*Task instructions*
Look below for the line with "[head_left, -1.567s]"; begin the copy there and stop after the line with "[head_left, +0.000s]", keeping the text exact and the pictures out.

*Source material*
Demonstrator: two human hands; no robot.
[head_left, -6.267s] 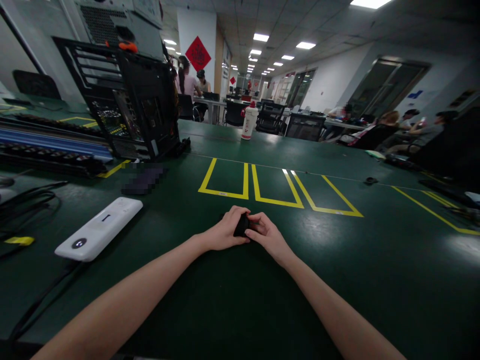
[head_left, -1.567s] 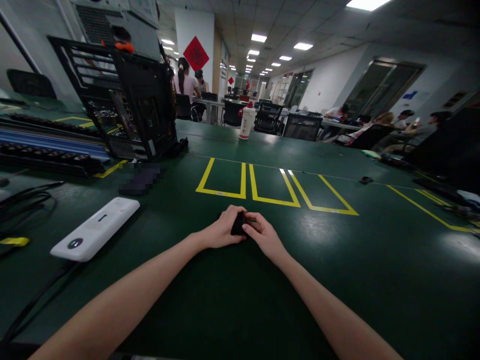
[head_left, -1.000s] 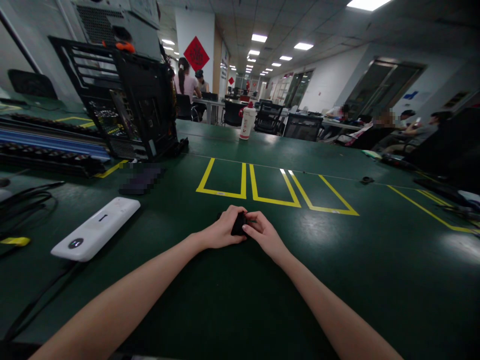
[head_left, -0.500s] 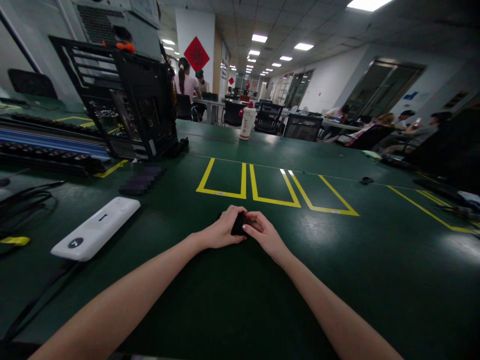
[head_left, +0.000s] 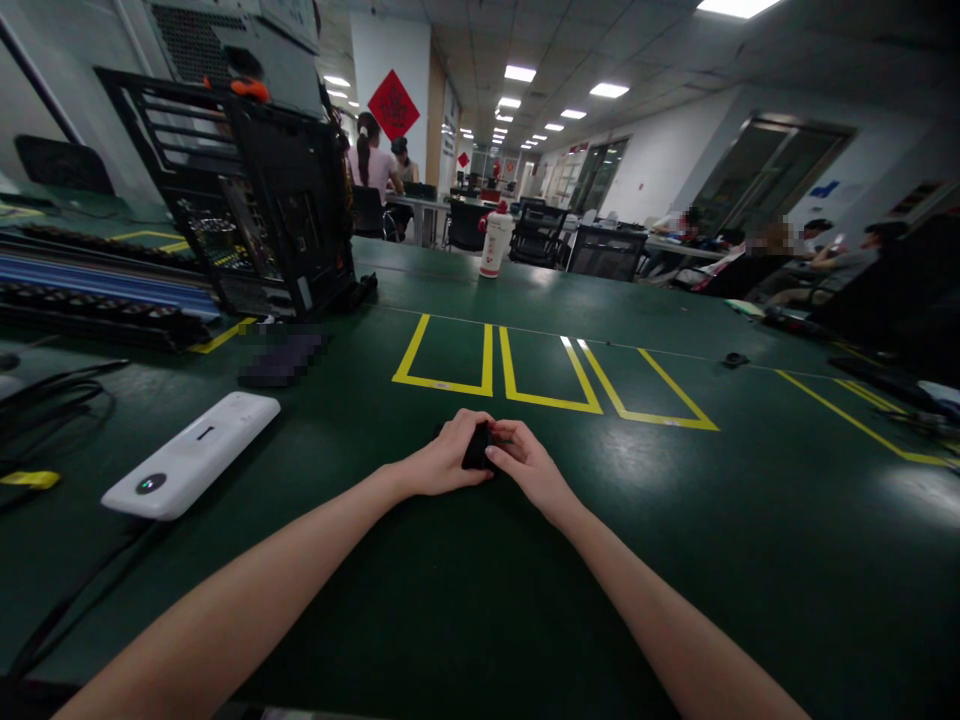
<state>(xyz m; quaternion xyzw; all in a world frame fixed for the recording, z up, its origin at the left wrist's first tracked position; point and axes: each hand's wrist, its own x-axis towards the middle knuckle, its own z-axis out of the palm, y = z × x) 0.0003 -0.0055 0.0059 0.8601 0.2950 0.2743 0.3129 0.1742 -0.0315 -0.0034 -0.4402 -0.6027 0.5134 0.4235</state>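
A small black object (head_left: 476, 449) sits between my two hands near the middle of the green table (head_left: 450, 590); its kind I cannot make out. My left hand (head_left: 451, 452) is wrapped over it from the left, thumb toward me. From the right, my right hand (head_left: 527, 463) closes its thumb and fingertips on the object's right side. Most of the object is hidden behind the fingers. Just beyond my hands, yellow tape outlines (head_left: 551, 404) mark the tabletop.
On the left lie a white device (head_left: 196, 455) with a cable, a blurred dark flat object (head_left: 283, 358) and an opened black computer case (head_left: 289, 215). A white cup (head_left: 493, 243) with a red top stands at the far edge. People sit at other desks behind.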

*Answer to this exercise*
[head_left, -1.567s] 
[head_left, -1.000s] 
[head_left, -0.500s] 
[head_left, +0.000s] 

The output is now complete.